▸ **Activity**: Return the lines below that carry the word "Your".

Records excerpted from a collection
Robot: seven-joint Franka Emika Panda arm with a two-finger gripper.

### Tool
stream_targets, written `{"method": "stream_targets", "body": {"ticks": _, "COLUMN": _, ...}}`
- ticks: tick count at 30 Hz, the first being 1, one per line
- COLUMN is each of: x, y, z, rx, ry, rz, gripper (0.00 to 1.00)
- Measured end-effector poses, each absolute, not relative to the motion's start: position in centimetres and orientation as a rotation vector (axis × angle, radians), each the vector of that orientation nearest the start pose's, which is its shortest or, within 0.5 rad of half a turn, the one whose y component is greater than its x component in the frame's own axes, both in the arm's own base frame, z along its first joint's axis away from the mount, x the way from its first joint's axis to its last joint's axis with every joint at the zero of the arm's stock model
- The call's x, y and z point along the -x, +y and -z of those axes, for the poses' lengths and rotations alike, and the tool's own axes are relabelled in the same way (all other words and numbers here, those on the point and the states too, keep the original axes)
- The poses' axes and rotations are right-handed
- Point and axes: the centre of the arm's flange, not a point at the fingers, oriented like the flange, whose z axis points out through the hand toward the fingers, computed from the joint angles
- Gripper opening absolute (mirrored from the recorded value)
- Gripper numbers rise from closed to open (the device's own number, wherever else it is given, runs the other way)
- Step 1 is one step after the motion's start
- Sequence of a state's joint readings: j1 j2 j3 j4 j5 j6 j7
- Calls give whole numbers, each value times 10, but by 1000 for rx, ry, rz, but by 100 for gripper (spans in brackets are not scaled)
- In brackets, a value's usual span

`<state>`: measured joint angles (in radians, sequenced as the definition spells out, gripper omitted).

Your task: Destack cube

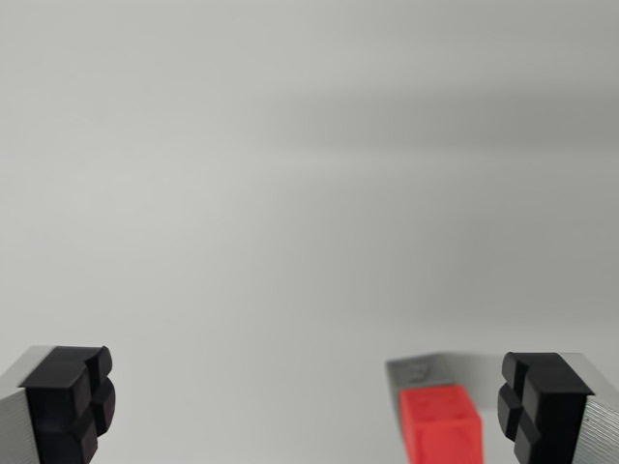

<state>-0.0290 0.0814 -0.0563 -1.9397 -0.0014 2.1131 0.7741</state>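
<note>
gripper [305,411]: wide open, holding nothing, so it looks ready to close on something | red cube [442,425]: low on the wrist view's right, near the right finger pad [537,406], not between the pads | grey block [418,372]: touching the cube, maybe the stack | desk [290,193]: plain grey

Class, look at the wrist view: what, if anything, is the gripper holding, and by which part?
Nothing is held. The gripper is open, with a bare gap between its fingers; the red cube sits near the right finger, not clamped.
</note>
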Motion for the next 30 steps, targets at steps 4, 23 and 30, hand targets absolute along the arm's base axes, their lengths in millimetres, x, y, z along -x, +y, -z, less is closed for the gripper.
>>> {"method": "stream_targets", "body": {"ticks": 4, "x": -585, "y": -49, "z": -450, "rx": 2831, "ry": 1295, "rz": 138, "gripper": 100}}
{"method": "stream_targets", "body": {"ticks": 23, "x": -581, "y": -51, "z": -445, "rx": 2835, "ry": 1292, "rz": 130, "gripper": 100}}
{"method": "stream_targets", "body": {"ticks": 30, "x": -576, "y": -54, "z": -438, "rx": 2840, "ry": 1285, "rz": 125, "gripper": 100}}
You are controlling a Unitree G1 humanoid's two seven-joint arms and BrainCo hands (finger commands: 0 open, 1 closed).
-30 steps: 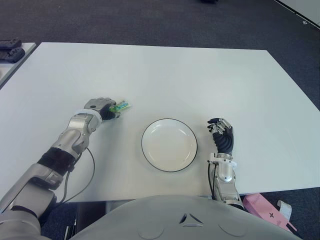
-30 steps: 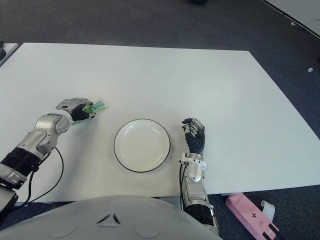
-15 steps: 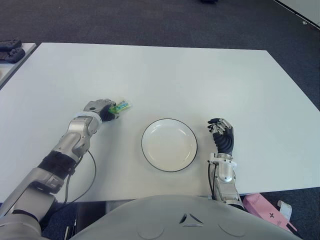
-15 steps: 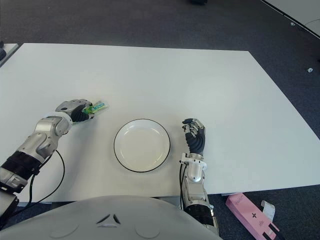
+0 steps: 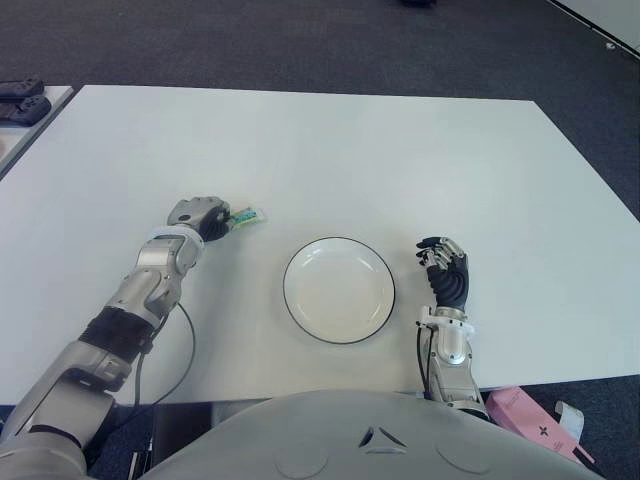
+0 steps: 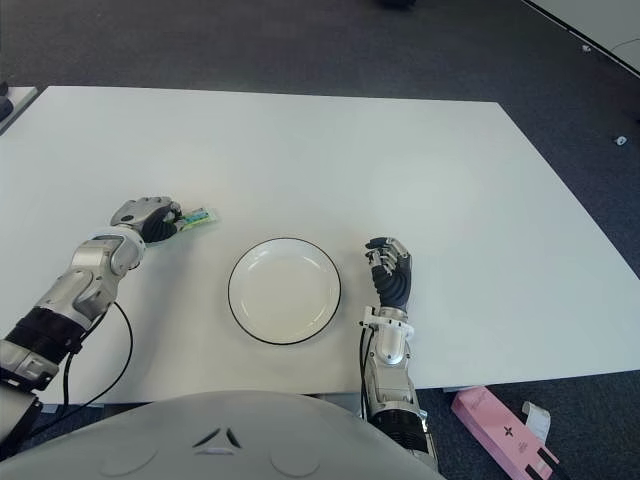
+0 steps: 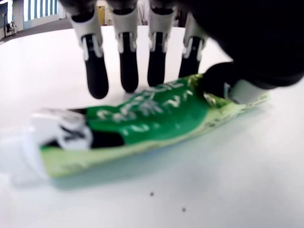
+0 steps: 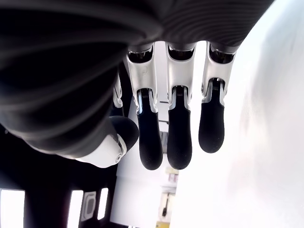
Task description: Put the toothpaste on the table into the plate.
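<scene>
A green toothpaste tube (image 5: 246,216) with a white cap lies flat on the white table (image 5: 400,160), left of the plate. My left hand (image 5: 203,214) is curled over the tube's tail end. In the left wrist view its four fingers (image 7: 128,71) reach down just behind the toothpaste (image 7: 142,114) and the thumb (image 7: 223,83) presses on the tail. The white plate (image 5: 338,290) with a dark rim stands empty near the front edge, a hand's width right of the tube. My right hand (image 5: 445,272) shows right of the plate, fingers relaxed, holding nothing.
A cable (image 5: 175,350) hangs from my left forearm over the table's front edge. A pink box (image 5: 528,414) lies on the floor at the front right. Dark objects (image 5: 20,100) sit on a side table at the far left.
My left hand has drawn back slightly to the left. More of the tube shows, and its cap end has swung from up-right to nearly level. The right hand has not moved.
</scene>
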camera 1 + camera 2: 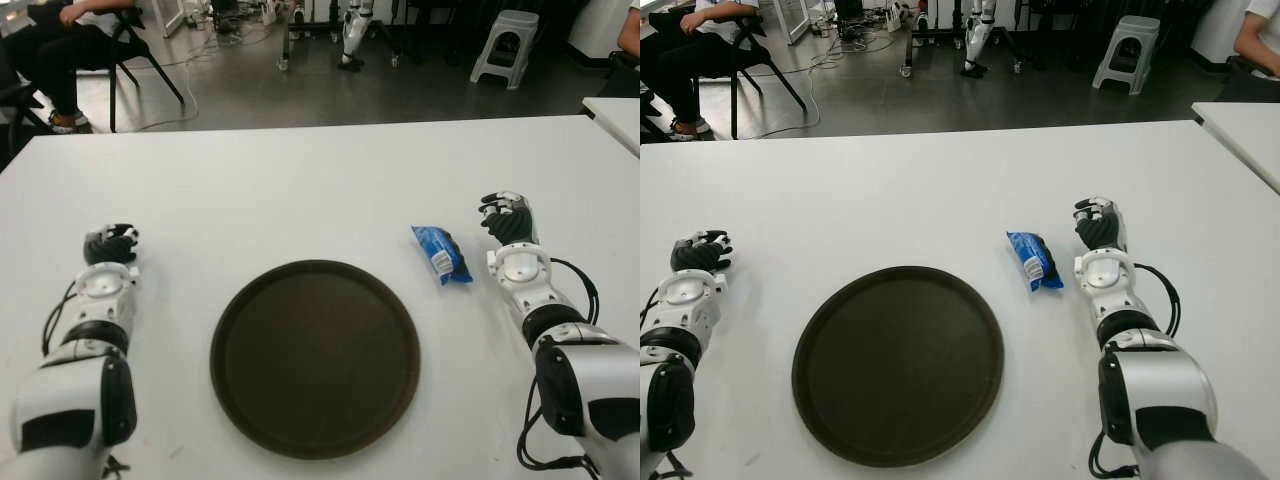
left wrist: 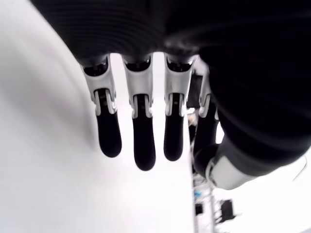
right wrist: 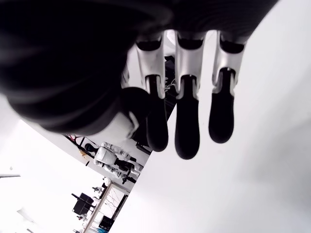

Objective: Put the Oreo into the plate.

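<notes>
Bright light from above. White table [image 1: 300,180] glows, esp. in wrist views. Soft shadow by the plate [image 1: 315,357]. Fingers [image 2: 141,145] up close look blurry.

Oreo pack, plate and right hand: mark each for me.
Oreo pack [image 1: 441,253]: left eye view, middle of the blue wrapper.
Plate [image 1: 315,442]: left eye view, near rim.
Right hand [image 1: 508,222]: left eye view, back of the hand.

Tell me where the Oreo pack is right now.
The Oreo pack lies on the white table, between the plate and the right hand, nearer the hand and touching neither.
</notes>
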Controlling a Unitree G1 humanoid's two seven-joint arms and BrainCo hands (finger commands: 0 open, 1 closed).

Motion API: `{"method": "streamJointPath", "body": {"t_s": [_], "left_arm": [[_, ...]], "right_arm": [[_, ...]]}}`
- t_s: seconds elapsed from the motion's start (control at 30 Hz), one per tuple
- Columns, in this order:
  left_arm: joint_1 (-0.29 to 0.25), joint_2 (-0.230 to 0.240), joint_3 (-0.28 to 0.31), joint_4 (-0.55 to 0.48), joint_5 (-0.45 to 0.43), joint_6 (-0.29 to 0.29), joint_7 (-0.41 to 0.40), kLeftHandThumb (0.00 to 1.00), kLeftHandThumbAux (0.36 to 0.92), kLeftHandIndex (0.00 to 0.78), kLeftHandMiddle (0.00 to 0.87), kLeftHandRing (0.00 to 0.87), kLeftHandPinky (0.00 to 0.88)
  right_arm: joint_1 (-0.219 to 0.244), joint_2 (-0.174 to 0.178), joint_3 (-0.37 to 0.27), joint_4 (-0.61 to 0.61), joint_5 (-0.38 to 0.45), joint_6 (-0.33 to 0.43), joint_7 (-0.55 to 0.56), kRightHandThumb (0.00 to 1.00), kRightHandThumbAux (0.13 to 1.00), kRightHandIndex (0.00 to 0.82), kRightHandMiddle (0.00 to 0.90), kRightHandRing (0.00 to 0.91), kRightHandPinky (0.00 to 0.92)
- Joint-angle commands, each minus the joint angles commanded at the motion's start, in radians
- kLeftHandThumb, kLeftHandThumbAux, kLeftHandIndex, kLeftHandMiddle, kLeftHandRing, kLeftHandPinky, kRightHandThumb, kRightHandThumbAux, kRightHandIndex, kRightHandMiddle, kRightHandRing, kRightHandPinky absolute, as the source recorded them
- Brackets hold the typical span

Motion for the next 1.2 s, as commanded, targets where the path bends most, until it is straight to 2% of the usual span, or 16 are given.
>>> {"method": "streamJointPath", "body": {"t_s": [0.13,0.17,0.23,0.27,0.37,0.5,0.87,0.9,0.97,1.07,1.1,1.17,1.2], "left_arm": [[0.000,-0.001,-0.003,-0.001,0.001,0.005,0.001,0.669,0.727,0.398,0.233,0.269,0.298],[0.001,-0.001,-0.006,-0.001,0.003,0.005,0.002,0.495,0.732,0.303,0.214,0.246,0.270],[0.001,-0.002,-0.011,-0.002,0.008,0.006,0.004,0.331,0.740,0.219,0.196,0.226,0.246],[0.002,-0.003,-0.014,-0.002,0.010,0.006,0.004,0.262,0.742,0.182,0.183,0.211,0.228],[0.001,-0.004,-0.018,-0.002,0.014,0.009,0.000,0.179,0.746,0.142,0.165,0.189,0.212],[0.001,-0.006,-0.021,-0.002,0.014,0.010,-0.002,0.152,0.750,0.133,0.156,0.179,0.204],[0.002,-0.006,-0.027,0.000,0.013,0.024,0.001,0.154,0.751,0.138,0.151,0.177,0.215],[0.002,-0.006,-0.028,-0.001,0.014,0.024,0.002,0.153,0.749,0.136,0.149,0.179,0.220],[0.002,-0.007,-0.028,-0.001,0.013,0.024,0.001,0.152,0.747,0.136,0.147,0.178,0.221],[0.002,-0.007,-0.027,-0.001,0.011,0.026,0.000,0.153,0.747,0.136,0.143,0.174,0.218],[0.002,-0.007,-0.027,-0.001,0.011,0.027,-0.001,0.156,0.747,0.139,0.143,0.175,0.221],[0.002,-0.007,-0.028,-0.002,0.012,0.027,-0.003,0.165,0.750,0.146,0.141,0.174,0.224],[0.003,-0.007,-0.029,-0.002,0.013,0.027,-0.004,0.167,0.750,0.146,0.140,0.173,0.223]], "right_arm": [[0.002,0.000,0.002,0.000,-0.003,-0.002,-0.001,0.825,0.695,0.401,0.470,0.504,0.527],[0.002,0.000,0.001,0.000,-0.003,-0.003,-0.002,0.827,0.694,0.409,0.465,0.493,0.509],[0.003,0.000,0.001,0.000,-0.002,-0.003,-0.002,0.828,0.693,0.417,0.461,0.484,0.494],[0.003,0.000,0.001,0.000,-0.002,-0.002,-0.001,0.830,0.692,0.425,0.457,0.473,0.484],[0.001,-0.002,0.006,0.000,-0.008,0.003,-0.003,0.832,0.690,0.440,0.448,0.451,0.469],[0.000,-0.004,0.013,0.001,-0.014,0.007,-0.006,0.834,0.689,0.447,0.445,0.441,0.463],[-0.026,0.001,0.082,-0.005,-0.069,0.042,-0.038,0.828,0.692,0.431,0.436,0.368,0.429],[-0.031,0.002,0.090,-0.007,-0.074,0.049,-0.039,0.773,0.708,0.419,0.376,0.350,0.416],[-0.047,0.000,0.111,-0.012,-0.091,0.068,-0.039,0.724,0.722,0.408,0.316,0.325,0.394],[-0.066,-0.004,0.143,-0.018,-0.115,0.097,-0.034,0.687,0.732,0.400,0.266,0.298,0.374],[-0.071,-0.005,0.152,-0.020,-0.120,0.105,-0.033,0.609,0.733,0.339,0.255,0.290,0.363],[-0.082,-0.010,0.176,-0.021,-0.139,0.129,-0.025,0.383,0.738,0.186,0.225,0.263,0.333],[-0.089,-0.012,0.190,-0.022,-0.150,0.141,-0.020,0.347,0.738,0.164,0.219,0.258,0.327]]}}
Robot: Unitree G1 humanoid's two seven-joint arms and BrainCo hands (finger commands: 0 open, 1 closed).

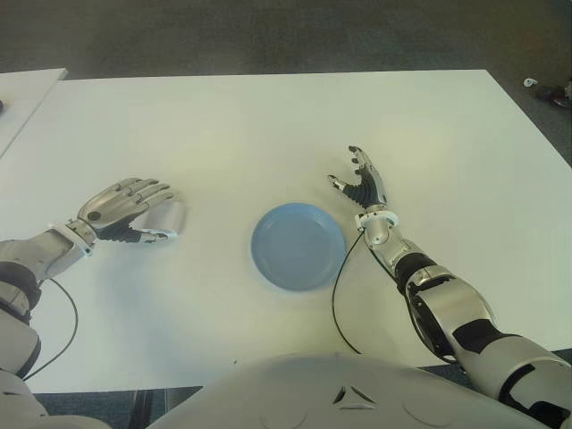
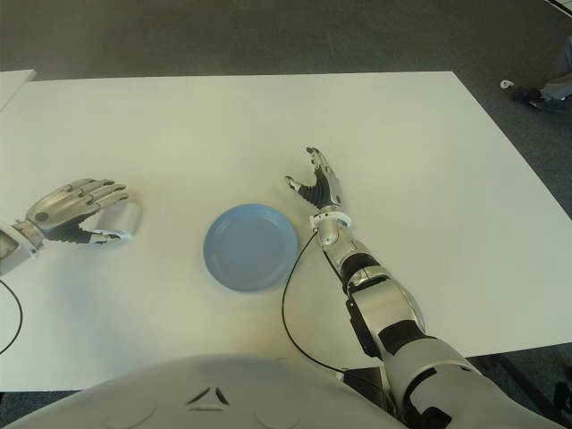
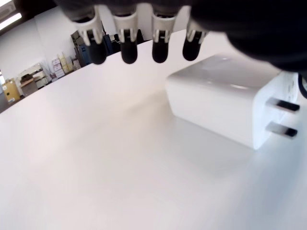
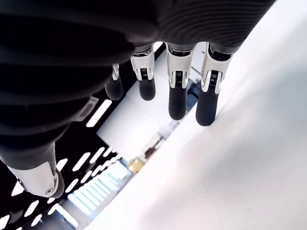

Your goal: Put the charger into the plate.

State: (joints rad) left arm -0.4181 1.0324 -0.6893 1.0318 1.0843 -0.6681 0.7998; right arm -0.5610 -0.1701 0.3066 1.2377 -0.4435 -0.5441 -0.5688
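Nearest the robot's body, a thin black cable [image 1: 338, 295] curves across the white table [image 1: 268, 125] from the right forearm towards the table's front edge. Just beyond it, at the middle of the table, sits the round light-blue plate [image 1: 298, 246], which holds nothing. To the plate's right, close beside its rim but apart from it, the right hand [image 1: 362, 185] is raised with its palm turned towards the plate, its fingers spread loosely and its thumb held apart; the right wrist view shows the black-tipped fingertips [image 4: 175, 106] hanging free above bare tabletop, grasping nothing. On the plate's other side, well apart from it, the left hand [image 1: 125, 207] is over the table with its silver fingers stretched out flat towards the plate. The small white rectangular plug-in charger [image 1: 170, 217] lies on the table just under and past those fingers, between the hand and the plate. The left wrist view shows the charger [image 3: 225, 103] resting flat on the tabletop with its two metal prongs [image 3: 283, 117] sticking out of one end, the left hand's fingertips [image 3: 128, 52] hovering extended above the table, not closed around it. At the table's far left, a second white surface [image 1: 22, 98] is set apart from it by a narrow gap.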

▸ **Worked solution**:
Your task: Destack cube
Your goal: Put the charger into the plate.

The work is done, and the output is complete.